L’umiliazione oltre al danno. Licenziamenti via Whatsapp, Zoom, Teams, con i bodyguard, o facendo sparire la fabbrica da un giorno all’altro. Lavoratori trattati come numeri da imprenditori che non hanno nemmeno il coraggio di guardarli in faccia per dirgli che stanno togliendo loro lavoro e reddito.
Ha fatto il giro del mondo il modo in cui l’amministratore delegato di Better.com, che negli USA ha licenziato 900 impiegati in videoconferenza su Zoom. In Italia le modalità non sono tanto diverse. Il caso più celebre, i Whatsapp agli operai della GKN risale a luglio.
Solo nell’ultima settimana 3 lavoratori della Yazaki di Torino, azienda dell’automotive, sono stati licenziati con una video chiamata via Teams, perché l’attività è stata delocalizzata in Portogallo. “Ci hanno preso in giro e mentito”, racconta Francesca Zullo della Fisascat Cisl di Torino. Durante la telefonata un tecnico disattivava i loro pc.
A Jesi i lavoratori della Caterpillar si sono presentati alla riunione periodica con i dirigenti sull’andamento aziendale. Dovevano parlare di nuove assunzioni. Invece hanno trovato un funzionario, mai visto prima, con 5 bodyguard che gli hanno comunicato la chiusura della fabbrica e il licenziamento di 260 persone. “Hanno fatto così anche in altri paesi, stesse modalità”, racconta Davide Fiordelmondo, delegato Rsu della Fiom e attivista di Rifondazione Comunista.
Peggio ancora è andata alle operaie tessili di un’azienda di Martina Franca, nel tarantino.
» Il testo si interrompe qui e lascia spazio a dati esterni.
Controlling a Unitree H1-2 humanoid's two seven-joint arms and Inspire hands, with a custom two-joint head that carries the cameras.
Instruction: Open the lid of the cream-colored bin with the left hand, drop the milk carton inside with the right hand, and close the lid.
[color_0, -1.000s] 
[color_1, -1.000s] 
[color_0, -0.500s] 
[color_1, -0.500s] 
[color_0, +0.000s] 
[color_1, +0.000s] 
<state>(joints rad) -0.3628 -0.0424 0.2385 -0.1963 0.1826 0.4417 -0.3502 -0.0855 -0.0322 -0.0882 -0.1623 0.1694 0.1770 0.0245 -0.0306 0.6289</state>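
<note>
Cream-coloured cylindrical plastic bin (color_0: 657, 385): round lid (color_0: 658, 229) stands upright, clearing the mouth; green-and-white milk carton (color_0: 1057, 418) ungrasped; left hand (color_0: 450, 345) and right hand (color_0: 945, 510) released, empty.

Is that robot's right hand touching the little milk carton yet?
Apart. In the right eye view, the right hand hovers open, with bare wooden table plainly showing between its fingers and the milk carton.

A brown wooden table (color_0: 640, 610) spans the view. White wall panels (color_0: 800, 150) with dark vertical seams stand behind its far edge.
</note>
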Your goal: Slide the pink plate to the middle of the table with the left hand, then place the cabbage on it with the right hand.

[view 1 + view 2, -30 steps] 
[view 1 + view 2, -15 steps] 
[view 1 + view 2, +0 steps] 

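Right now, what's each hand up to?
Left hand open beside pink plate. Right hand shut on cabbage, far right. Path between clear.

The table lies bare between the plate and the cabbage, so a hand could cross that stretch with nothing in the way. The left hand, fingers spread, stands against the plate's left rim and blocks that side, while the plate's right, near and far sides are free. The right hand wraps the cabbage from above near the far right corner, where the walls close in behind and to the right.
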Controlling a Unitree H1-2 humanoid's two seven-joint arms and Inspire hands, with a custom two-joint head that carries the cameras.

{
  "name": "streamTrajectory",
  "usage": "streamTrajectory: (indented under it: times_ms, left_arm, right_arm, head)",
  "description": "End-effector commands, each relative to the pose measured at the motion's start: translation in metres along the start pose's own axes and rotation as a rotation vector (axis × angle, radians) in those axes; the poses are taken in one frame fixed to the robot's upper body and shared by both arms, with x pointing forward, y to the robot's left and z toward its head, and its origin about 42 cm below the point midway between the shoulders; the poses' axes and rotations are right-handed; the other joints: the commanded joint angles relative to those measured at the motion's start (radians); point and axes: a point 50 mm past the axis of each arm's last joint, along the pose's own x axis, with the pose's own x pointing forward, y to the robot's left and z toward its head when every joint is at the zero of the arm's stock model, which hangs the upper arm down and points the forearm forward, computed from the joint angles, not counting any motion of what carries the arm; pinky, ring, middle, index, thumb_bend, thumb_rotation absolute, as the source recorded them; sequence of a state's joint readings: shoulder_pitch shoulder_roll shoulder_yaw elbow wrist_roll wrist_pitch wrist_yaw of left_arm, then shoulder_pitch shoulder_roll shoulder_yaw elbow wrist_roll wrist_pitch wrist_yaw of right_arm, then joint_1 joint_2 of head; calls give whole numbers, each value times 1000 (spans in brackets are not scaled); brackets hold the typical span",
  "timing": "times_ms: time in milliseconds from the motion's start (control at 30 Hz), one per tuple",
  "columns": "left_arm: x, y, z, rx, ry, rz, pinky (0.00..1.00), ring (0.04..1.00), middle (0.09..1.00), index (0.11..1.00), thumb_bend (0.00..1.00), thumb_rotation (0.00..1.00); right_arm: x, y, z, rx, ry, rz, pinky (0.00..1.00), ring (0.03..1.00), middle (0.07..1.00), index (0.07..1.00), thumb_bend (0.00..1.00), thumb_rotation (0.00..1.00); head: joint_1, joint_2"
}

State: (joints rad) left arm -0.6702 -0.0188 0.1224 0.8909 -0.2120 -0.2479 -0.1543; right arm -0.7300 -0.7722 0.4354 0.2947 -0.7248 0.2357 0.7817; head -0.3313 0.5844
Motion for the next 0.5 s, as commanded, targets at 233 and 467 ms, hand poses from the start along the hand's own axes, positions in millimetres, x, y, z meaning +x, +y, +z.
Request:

In cassa integrazione, una di loro è andata alla fabbrica per recuperare alcuni oggetti personali, trovandola completamente vuota: sia dei macchinari sia degli armadietti con i loro oggetti personali. “Donne di 40anni trattate come se non valessero nulla. Un modo scellerato di fare impresa” dice Giordano Fumarola, segretario del sindacato dei tessili della Ugil di Taranto.
La disumanizzazione del capitalismo, che in Italia è anche il frutto di leggi che hanno spostato costantemente i rapporti di forza dalla parte di aziende che ora ritengono legittimo aggiungere al trauma di un licenziamento anche l’umiliazione.
La psicologa del lavoro Francesca Menelao, che dirige i centri di ascolto su mobbing e violenza per la Uil, la descrive come “una forma di violenza, che al problema del licenziamento unisce i trauma psicologico della disumanizzazione delle persone. È un modo per affermare i rapporti di forza. Ci siamo modernizzati come strumenti, ma nei rapporti di lavoro siamo tornati indietro. Come facevano i re con i loro sudditi su cui avevano potere di vita o di morte con un semplice editto”.
Lo sciopero generale del 16 dicembre è importante anche per questo.